Among the entries below, find each line holding "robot" and return it.
#### EXTRACTED ENTRIES
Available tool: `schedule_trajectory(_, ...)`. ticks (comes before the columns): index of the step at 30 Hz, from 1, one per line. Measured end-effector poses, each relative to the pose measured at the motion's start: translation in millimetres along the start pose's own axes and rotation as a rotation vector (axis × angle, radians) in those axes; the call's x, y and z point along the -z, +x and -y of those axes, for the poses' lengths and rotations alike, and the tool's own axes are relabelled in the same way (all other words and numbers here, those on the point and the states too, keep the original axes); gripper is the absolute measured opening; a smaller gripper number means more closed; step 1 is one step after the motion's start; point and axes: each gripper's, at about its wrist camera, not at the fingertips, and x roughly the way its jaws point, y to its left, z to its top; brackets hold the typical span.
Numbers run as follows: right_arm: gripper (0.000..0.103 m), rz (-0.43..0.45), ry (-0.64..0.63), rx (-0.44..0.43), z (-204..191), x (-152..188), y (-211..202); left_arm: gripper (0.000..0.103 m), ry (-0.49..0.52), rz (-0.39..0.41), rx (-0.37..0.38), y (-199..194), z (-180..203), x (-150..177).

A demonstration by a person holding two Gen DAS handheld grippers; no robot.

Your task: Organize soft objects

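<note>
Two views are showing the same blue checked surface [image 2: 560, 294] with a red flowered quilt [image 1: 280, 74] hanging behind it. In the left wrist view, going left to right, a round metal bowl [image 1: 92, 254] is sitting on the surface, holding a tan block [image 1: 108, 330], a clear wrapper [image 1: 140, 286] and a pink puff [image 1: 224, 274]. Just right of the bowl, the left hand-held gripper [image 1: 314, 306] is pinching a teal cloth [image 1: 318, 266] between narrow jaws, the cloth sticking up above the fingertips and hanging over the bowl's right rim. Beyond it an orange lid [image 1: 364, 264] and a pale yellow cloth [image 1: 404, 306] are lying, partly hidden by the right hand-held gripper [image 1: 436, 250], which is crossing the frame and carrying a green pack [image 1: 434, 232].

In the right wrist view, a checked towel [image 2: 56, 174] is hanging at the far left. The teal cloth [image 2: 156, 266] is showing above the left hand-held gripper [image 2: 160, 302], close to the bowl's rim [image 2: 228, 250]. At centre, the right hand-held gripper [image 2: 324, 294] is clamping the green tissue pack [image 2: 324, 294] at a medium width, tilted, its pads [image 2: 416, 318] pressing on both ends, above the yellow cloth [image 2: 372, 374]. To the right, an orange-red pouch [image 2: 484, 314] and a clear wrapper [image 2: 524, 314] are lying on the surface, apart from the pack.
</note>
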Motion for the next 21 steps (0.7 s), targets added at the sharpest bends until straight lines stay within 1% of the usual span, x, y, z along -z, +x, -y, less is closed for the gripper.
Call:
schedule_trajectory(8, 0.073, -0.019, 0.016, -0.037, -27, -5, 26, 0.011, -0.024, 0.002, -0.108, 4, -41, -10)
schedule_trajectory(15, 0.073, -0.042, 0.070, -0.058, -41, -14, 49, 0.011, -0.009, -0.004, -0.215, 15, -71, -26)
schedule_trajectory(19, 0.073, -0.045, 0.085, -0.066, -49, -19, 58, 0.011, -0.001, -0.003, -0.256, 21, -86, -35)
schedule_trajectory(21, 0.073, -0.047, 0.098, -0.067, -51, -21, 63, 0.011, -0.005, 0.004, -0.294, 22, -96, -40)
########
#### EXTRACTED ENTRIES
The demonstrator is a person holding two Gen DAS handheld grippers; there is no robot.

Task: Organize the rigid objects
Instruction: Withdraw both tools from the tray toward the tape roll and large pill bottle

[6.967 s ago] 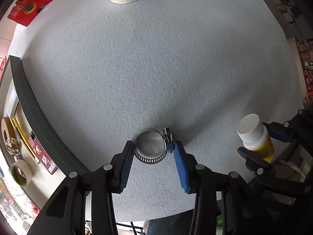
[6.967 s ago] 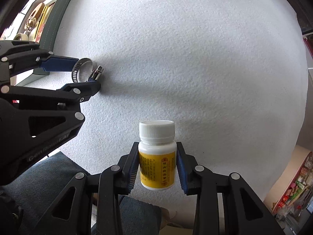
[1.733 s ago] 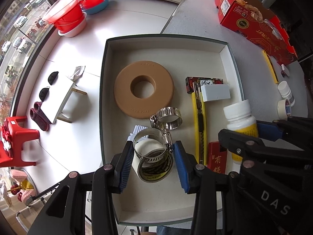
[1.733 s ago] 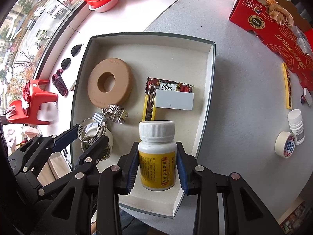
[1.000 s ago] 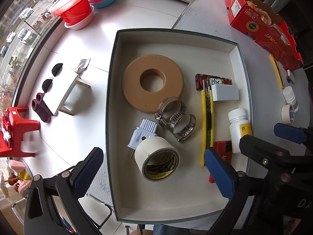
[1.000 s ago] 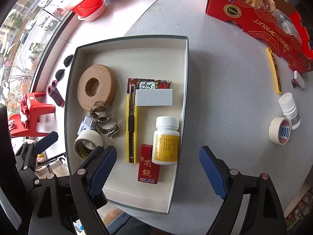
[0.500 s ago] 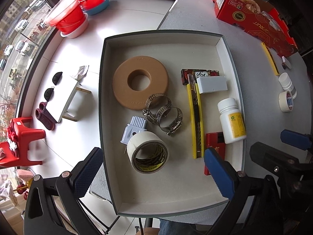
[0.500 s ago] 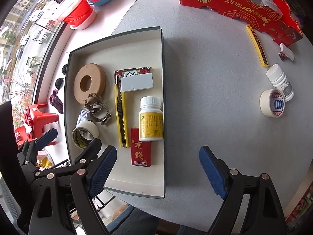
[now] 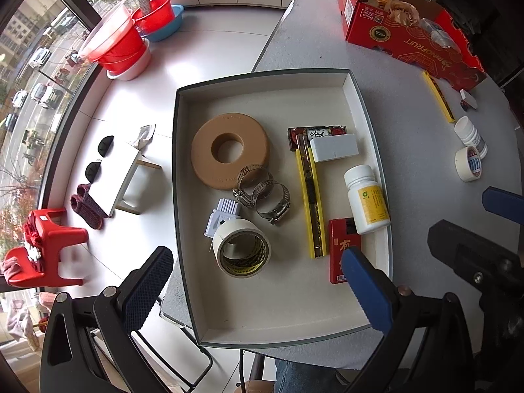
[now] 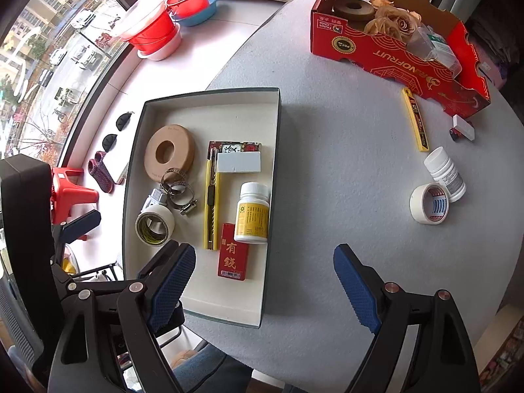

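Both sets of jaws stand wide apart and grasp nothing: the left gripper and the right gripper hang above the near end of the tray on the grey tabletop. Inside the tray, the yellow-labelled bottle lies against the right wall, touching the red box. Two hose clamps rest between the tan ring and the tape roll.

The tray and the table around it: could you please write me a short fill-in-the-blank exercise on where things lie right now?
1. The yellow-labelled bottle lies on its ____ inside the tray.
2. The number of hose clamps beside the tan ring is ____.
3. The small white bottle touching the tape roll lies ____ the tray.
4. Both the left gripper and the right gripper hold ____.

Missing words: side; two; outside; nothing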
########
## ANSWER SPACE
A demonstration by a person holding two Gen DAS handheld grippers; no robot.
The demonstrator is a person holding two Gen DAS handheld grippers; there is no robot.

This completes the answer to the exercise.